## Datasets by country

- CO2 emissions (metric tons per capita)  
https://data.worldbank.org/indicator/EN.ATM.CO2E.PC

- Renewable electricity output (% of total electricity output)  
https://data.worldbank.org/indicator/EG.GDP.PUSE.KO.PP
    

In [1]:
import pandas as pd

data = pd.read_excel('BaGS data Period5 - Climate Change Laws of the World.xls')

In [2]:
data.columns

Index(['Title', 'Type', 'Country', 'Country_ISO', 'Region', 'SubRegion',
       'Emergency_Framework', 'Document_Types', 'Document_Link',
       'Document_Summary', 'Month_Document_Release', 'Year_Document_Release',
       'Year_Last_Amendment', 'Months_Between_Release_and_Last_Amendment',
       'Months_Since_Release', 'Positive_Words', 'Negative_Words',
       'Emergency_Sentiment_Rate', 'Summary_Words_Length',
       'Keyword_Agriculture_Count', 'Keyword_Biodiversity_Count',
       'Keyword_Building_Count', 'Keyword_Coal_Count',
       'Keyword_Deforestation_Count', 'Keyword_Education_Count',
       'Keyword_Energy_Count', 'Keyword_Transport_Count',
       'Keyword_Circular_Economy_Count', 'Keyword_Waste_Count',
       'Keyword_Water_Count'],
      dtype='object')

In [3]:
countries = list(data['Country_ISO'].unique())
years = list(range(1990,2020))

In [4]:
renewable_electricity = pd.read_excel('Renewable electricity output (% of total electricity output).xls', 
                                      header=3 ,sheet_name='Data')

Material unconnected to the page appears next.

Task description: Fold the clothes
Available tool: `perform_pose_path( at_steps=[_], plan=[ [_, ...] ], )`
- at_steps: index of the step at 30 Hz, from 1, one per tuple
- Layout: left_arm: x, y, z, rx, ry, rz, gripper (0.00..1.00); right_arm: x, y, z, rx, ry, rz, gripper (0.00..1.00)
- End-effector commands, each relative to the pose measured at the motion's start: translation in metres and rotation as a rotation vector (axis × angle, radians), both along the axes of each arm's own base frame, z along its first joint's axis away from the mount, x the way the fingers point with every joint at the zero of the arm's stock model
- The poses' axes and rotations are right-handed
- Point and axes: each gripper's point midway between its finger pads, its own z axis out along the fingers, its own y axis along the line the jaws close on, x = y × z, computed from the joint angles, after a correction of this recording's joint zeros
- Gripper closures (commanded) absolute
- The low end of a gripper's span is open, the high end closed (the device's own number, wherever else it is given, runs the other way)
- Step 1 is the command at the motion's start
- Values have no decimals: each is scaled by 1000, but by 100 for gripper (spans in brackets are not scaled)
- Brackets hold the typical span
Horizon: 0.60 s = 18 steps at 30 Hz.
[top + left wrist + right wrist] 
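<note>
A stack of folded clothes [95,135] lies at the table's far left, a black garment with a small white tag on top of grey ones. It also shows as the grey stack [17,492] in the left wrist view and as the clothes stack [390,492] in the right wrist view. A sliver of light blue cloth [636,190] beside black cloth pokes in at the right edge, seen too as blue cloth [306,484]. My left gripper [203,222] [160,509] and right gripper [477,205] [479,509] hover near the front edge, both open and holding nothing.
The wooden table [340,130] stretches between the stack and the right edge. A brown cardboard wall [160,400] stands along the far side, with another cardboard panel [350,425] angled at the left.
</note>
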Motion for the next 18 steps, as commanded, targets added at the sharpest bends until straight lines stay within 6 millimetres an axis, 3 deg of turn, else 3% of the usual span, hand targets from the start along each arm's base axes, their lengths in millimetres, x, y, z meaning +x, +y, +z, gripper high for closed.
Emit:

renewable_electricity = pd.melt(renewable_electricity, id_vars=renewable_electricity.columns[1], 
            value_vars=list(renewable_electricity.columns[4:]), 
            var_name='Year', 
            value_name='Perc_Renewable_Electricity')

renewable_electricity = renewable_electricity[(renewable_electricity['Year'].isin(list(map(str,years))))&
                                             (renewable_electricity['Country Code'].isin(countries))]
renewable_electricity['Year'] = list(map(int, renewable_electricity['Year']))

renewable_electricity.head(2)

Unnamed: 0,Country Code,Year,Perc_Renewable_Electricity
7921,AFG,1990,67.730496
7922,AGO,1990,86.206897


In [5]:
emissions_percapita = pd.read_excel('CO2 emissions (metric tons per capita).xls', 
                                      header=3 ,sheet_name='Data')

emissions_percapita = pd.melt(emissions_percapita, id_vars=emissions_percapita.columns[1], 
            value_vars=list(emissions_percapita.columns[4:]), 
            var_name='Year', 
            value_name='CO2_emissions_per_capita')

emissions_percapita = emissions_percapita[(emissions_percapita['Year'].isin(list(map(str,years))))&
                                             (emissions_percapita['Country Code'].isin(countries))]
emissions_percapita['Year'] = list(map(int, emissions_percapita['Year']))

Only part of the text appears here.